Task instructions:
Reproduce the listing exactly, so that no line differs from the original.

Data extract:
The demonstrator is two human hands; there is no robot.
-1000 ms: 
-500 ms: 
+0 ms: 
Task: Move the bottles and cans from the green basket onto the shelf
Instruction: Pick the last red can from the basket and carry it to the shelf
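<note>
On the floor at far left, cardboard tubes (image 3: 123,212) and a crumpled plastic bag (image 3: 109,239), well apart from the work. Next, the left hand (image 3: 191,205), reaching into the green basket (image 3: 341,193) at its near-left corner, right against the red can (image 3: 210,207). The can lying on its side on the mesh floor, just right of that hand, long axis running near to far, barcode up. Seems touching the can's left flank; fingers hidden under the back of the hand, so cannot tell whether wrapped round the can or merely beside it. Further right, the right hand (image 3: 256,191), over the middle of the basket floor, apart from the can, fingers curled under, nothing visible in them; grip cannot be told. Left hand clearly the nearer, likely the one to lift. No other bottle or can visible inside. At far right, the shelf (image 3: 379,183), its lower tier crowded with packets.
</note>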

Completed exercise:
The demonstrator is two human hands; there is no robot.
-1000 ms: 
-500 ms: 
+0 ms: 
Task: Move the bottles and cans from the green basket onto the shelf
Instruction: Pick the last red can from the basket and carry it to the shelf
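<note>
On the floor at far left, cardboard tubes (image 3: 123,212) and a crumpled plastic bag (image 3: 109,239), well apart from the work. Next, the left hand (image 3: 191,205), reaching into the green basket (image 3: 341,193) at its near-left corner, right against the red can (image 3: 210,207). The can lying on its side on the mesh floor, just right of that hand, long axis running near to far, barcode up. Seems touching the can's left flank; fingers hidden under the back of the hand, so cannot tell whether wrapped round the can or merely beside it. Further right, the right hand (image 3: 256,191), over the middle of the basket floor, apart from the can, fingers curled under, nothing visible in them; grip cannot be told. Left hand clearly the nearer, likely the one to lift. No other bottle or can visible inside. At far right, the shelf (image 3: 379,183), its lower tier crowded with packets.
</note>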

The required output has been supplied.